Posterior corneal curvature changes after myopic laser in situ keratomileusis

• Published in: Ophthalmology (Rochester, Minn.) Vol. 108; no. 4; pp. 666 - 672
• Main Authors: Seitz, Berthold, Torres, Francia, Langenbucher, Achim, Behrens, Ashley, Suárez, Enrique
• Format: Journal Article
• Language: English
• Published: United States Elsevier Inc 01.04.2001
• Subjects: Adult; Astigmatism - surgery; Cornea - pathology; Cornea - surgery; Corneal Diseases - etiology; Corneal Diseases - pathology; Corneal Topography; Dilatation, Pathologic - etiology; Dilatation, Pathologic - pathology; Female; Humans; Iatrogenic Disease; Keratomileusis, Laser In Situ - adverse effects; Male; Middle Aged; Myopia - surgery; Prospective Studies
• ISSN: 0161-6420; 1549-4713
• DOI: 10.1016/S0161-6420(00)00581-9

To assess the posterior corneal power and asphericity changes after myopic laser in situ keratomileusis (LASIK) and to correlate these changes with the amount of correction and the residual stromal bed thickness. Prospective nonrandomized (self-controlled) comparative study. Fifty-seven eyes of 14 women and 15 men, mean age at the time of surgery 33 ± 9 (range, 19–53) years with a spherical equivalent (SEQ) of −1.00 to −15.50 (mean, −5.07 ± 2.81) diopters (D). All procedures were accomplished with the Keratom II Coherent-Schwind excimer laser and the Moria Model One microkeratome (150-μm head).
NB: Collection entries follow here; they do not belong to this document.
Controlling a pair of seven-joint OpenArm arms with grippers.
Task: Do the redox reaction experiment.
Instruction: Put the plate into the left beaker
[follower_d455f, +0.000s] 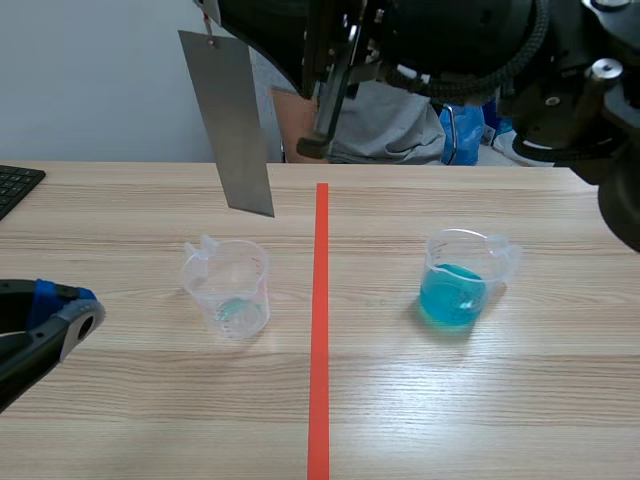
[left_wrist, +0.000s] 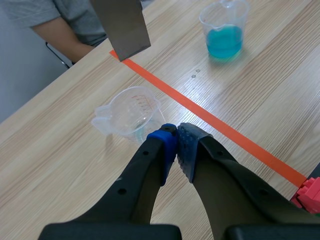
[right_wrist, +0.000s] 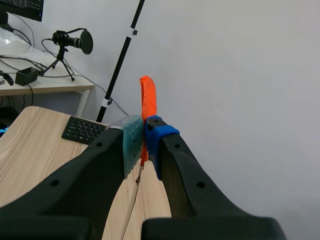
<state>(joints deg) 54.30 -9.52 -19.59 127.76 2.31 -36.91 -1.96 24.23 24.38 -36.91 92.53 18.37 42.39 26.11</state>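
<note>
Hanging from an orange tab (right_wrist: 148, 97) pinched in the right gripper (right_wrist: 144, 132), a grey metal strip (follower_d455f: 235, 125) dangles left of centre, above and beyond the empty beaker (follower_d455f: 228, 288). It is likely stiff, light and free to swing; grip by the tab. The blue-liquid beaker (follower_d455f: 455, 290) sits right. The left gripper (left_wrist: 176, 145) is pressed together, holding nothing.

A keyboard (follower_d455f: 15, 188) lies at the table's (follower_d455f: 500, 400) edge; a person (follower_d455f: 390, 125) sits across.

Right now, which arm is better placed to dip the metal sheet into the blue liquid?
Right. The right gripper is shut on the orange tab from which the metal sheet hangs above the table. The left gripper is shut on nothing, low beside the clear beaker, away from the blue liquid.
</note>
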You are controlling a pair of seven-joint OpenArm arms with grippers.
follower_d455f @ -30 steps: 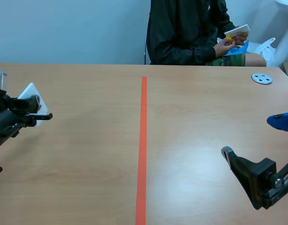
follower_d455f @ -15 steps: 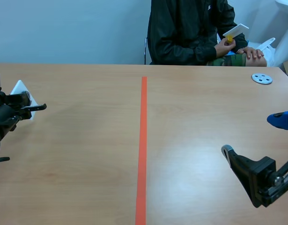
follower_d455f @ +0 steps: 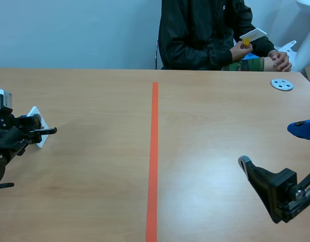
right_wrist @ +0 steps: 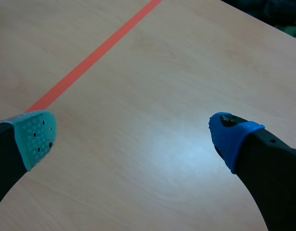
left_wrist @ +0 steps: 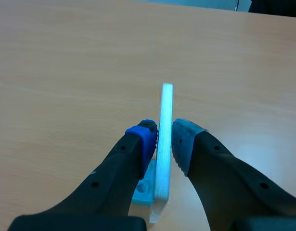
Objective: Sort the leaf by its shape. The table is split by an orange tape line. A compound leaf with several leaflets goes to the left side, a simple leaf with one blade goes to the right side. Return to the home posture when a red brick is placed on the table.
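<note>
A thin white card (left_wrist: 165, 106) stands edge-on between the pads of my left gripper (left_wrist: 164, 138), which is shut on it. Its face is hidden, so no leaf shape shows. In the scene view the white card (follower_d455f: 36, 118) tilts low over the table's left side, well left of the orange tape line (follower_d455f: 153, 151), held by the left gripper (follower_d455f: 43, 132). My right gripper (follower_d455f: 273, 146) hovers open over the right side with nothing between its fingers; the right wrist view shows the right gripper (right_wrist: 138, 139) above bare wood.
A person sits across the table holding another white card (follower_d455f: 254, 34) with something yellow on it. A small grey disc (follower_d455f: 282, 84) lies at the far right. The tape line (right_wrist: 90, 60) runs ahead of the right gripper.
My left gripper with the card pulled back toward the left edge, then came forward and lower. The person's free hand moved aside. The right arm stayed still.
</note>
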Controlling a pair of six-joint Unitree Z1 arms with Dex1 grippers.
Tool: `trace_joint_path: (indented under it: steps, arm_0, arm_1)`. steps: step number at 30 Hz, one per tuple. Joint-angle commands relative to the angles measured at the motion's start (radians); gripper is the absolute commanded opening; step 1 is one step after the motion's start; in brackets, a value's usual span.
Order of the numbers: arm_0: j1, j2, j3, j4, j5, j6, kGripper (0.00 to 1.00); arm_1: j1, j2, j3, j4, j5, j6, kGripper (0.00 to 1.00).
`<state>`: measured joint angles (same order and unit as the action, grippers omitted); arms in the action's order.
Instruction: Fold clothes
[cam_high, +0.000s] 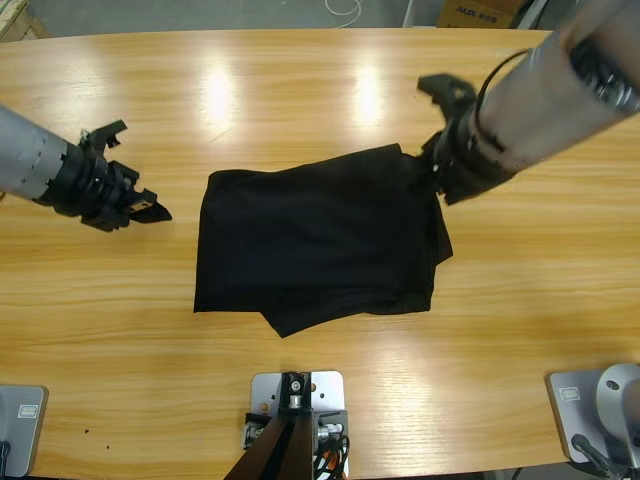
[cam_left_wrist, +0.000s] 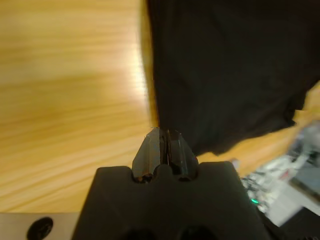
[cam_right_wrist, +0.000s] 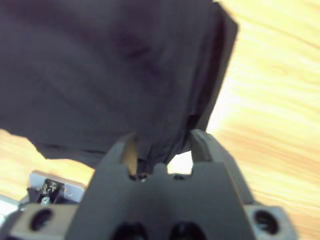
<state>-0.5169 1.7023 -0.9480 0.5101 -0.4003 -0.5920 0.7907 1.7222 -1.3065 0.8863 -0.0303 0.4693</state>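
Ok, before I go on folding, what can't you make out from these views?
- Collar and label of the shirt: not visible in any view; the folded fabric hides them.
- Right tool: the high view hides its tips behind its own arm; in the right wrist view fabric lies between its jaws, but whether they are clamped on it is unclear.
- Left tool: shut; the left wrist view is blurred, so I cannot tell whether it touches the shirt's edge.

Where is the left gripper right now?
In the high view the left gripper sits over bare table at the picture's left, just off the shirt's left edge, not touching it.
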Motion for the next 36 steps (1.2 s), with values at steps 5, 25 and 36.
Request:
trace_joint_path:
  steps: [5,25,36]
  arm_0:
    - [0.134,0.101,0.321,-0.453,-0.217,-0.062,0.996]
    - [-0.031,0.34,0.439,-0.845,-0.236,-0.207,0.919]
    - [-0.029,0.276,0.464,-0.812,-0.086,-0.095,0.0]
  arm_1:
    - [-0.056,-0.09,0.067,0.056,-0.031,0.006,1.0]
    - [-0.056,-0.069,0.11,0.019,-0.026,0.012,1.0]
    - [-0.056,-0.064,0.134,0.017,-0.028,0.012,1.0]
Subjective refractometry, Orbscan slit scanning corneal topography analysis and pachymetry were performed before and 3 months after LASIK for myopia (n = 35, −1.00 to −15.50 D, mean −4.75 ± 3.07 D) or myopic astigmatism (n = 22, sphere 0.00 to −9.75 D, mean −4.75 ± 2.36 D; cylinder −0.75 to −3.50 D, mean −1.68 ± 0.86 D). Intended ablation depth ranged from 12 to 108 (mean, 48 ± 22) μm. Topographic raw data were decomposed into a set of Zernike polynomials as published in detail previously, and parameters potentially indicative for detection of a “mild keratectasia” were derived. Posterior central corneal power and asphericity before and after LASIK were compared, and changes of these variables were correlated with the SEQ change (ΔSEQ) and the residual corneal bed thickness (RBT). The mean RBT after LASIK was 280 ± 42 μm. Overall, change of posterior power (−6.28 ± 0.22 D/−6.39 ± 0.23 D, P = 0.02) was statistically significant, and change of asphericity (0.98 ± 0.07/1.14 ± 0.20, P < 0.0001) was highly significant. In eyes with RBT ≤250 μm, the average change of posterior central power (−0.20 ± 0.10 D vs. −0.08 ± 0.18 D) was significantly greater than in eyes with RBT >250 μm ( P = 0.003). The change of posterior corneal power correlated significantly with ΔSEQ ( P = 0.004) and the RBT ( P = 0.002). Increased negative keratometric diopters and oblate asphericity of the posterior corneal curvature suggest that mild “keratectasia” of the cornea may be common early after LASIK. Further studies with longer follow-up are required to clarify whether this biomechanical deformation is progressive and whether a residual bed thickness of >250 μm can completely prevent it.